Examples of pareidolia inducing environments (happens especially, if not only at night):

1. Half-lit hallways.
2. Toilets.
3. Dorms.
4. Camping sites.
5. Highways.
6. Quiet parks.

When You're Half-conscious

Sometimes, the stimuli doesn’t have to vague/blurry -  pareidolia can also happen when you’re aren’t fully self-aware (half awake, fatigued, sleepy etc). When we’re not fully conscious, our brains tend to misinterpret things, and pareidolia can occur easily. That’s why ghosts love to come out at night, or when you’re working overtime, or when you wake up at night. Yeah, makes perfect sense.

Evolutionary Origins of Pareidolia

Since pareidolia is literally hardwired into our brains, there must be a evolutionary advantage for our brains to see "faces" or hear "voices" when there are none. A plausible explanation is the false-alarm hypothesis (or whatever it’s called).

The False Alarm Hypothesis

Let's assume that there're 2 individuals, A & B living in the wilds of yesteryear.

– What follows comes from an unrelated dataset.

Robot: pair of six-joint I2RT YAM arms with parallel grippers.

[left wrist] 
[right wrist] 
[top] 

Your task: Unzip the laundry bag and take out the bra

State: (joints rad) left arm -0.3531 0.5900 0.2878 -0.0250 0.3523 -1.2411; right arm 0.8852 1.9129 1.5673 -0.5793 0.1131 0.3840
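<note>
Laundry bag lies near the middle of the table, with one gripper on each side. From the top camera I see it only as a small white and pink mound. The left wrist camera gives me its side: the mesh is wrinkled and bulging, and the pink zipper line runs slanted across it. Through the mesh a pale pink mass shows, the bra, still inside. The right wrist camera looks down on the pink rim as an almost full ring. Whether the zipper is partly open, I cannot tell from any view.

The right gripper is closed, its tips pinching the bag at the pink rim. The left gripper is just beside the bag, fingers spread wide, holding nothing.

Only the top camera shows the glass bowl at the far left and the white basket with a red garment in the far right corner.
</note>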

A is able to respond to familiar stimuli (faces, animal voices) quickly, but is susceptible to pareidolia; B doesn't respond as well, and thus never have any false alarms. In the prehistoric world (perhaps even in the modern world), A would be much more likely to survive by recognizing familiar patterns quickly, and escape on the first sign of a threat. Even it was a false alarm, it wouldn't affect  A negatively. B, on the other hand, failing to recognize patterns quickly, would be less self-aware, and fall prey to sabre-tooth tigers easily.

On a not-so related side note, I propose that we fear ghosts because they look so damn similar to the predators our ancestors had to escape from at night – blurry, vaguely resembling things we’re familiar with, making all sorts of noises, and yes, their ghastly eyes. Those who were afraid of the predators survived, while the others left offspring. Thus, when we see similar images in our lives, we still invoke a “fight or flight” response and get freaked out.

Conclusion

Here, I’ve put forward pareidolia as the first of my explanations for ghostly encounters, and there’s going to more. I just hope that my friends would try and take a look at my explanations, instead of simply repeating the same-ol’ argument every time. I bet they won’t though.

How about you, my fellow readers? Do you think that pareidolia manages to explain some, if not most ghost sightings? If it can’t, then why is it so?